Yet the 10-year veteran signed a police traffic collision report,
declaring "under penalty of perjury" that his account of the accident
was true.
"There is compelling evidence in this case to conclude that the named
officer improperly reported damage to his patrol vehicle and submitted
a false statement," concluded Capt. Mark Evenson, then with OPA. "The
named officer's story of what occurred just doesn't add up."
The department sustained a more generic rules violation against the
officer, rather than a dishonesty violation that could have resulted
in termination and loss of his police officer's license. The
discipline meted out wasn't reported in the documents.
Records show that in December 2002, a Hispanic man claimed an officer
punched him in the kidney in the International District, then drove
him to Rainier Avenue South and South Dearborn where he shoved him
against the patrol car, injuring his nose. The complainant called 911
from a convenience store after the officer left.
The officer insisted he never drove the man to the second location,
but instead said in an official internal investigations interview that
he left the man in the International District. However, two other
officers were "under the impression" their colleague was going to
drive the man to the second location, and a report said "it is
unlikely (the complainant) could have walked to the 800 block of
Rainier and called 911 when he did."
Pailca, then OPA director, concluded the officer showed "dishonesty"
and likely "transported the complainant (to Rainier) in anger and
retaliation. But the department sustained "abuse of authority" rather
than dishonesty.
The Seattle Police Department opened 13 investigations involving
allegations that officers were dishonest -- a potentially
career-ending offense -- from January 2005 through August 2007. Yet in
none of those cases were dishonesty charges upheld. In at least three
of five cases that were completed, Chief Gil Kerlikowske declined
recommendations made by others to sustain the serious dishonesty
charges. They include:
Allegations that Officer Richard Roberson inappropriately destroyed
evidence involving a trespasser found with cocaine who had been
detained by security guards at the Seattle Public Library in July
2005. An initial investigation concluded Roberson admonished the
suspect, then released him after improperly confiscating the cocaine
and a crack pipe. Roberson destroyed the drugs and pipe without taking
the items into evidence or writing a required report, investigators
found. The OPA director recommended Roberson also be sustained for
violating an "honesty in reports" policy for contradictions between
what he told investigators and an admonishment form he issued about
the trespasser. Kerlikowske later sustained only the mishandling of
evidence charge, giving the officer a 30-day unpaid suspension.
Roberson has appealed.
Claims that Officer Arlandi Muhammed left his official sidearm
unattended while at a friend's Lynnwood apartment in August 2006,
allowing the gun to be fired. An internal investigation recommended
several charges, including that Muhammed did not immediately report
the incident; illegally removed evidence from a potential crime scene
and made "false statements" to Lynnwood police. Muhammed's statements
to his own department's investigators about what happened conflicted
with what he previously told a Lynnwood detective and with what
witnesses say they observed, documents showed. Kerlikowske sustained
one charge against Muhammed, for failure to exercise appropriate
judgment and discretion, and transferred him as discipline.

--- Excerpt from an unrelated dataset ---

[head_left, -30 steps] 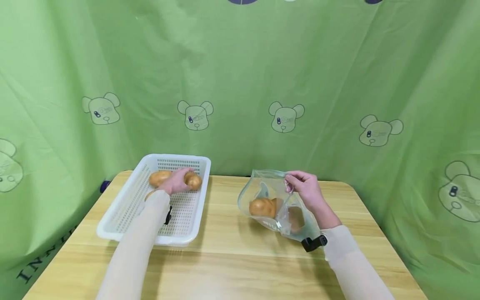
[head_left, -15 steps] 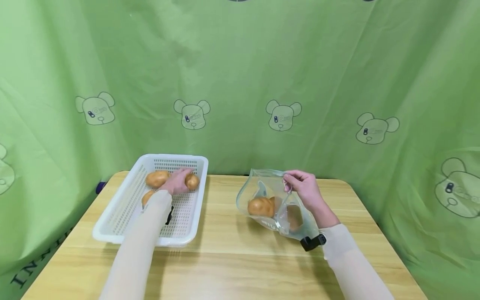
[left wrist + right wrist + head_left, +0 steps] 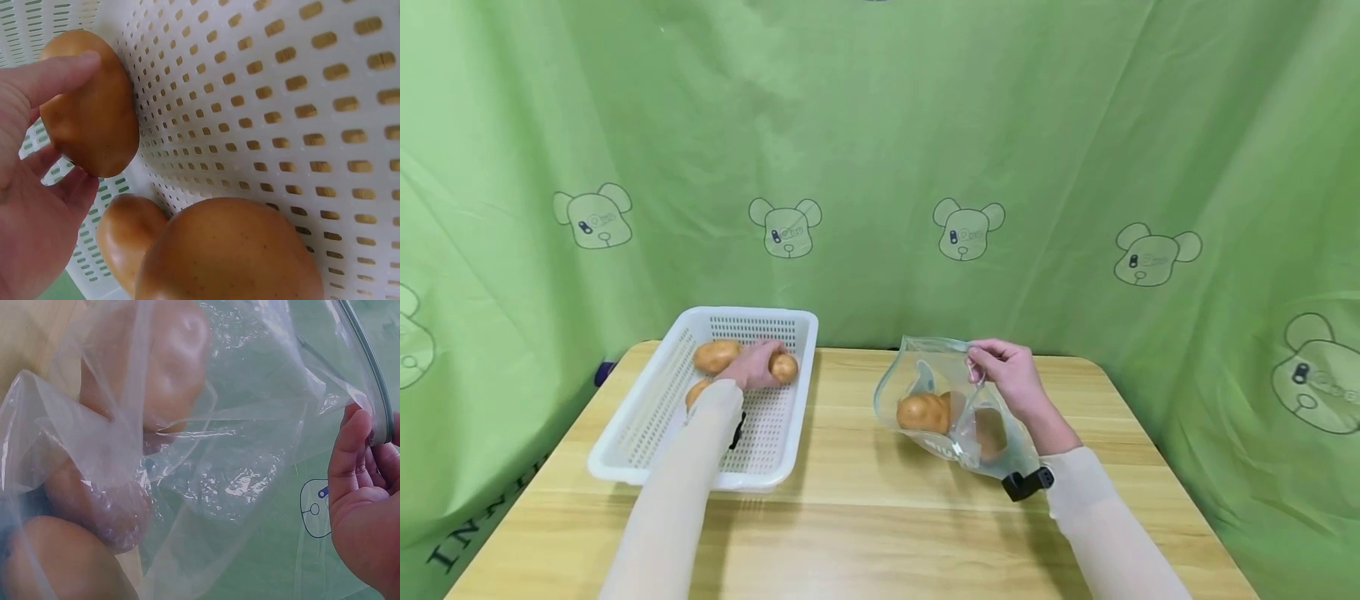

Allegations that Officer Salvatore Ditusa improperly used a city car,
worked as a flagger without a city permit while off-duty and misused
his department sick leave to take unauthorized trips "for the purpose
of attending a boxing match." An investigation found Ditusa's
"reporting that he was sick, when he appears to have not been, so that
he could travel across country, calls into question his integrity and
honesty." Kerlikowske sustained only a misuse of city equipment charge
and gave him a written reprimand.
P-I Review Finds 2 Dozen Cases Where Officers Weren't Fired
Lying by police officers is considered a cardinal sin in law
enforcement, a so-called "death penalty" offense that collective
wisdom holds will automatically result in a cop's termination.
But a P-I review of internal police documents in Seattle and other
Washington agencies reveals that's hardly the case.
In the five years ending July 2007, just 13 police officers statewide
had been terminated and disqualified to serve again as police officers
in Washington state because of lying, including the case of a Seattle
officer cheating on an exam.
Yet the P-I found more than two dozen other cases where officers were
alleged to have misled supervisors, misstated important facts or
fabricated information in fieldwork, internal investigations and court
cases without being fired.
Among them, a Tacoma officer accused of falsifying sick leave reports
in 2004; a Federal Way officer who allegedly tried to cover up
improperly throwing away drug evidence in 2002; and a King County
sergeant accused of making "misleading statements" about her alleged
pressuring of a subordinate regarding a public sex arrest case.
In several other cases, officers were not even investigated for
potentially career-ending dishonesty charges despite allegations or
other evidence those officers lied, a review of disciplinary cases
statewide found. Two Tacoma officers claimed a third officer in 2002
provided misinformation in a police report favorable toward a
prominent architect. That officer was never investigated for
dishonesty, records show.
Prosecutors are required to notify defendants and their attorneys
whenever a cop involved in their case has a sustained record for
knowingly lying in an official capacity. That requirement came about
because of a U.S. Supreme Court decision known as "Brady v. Maryland,"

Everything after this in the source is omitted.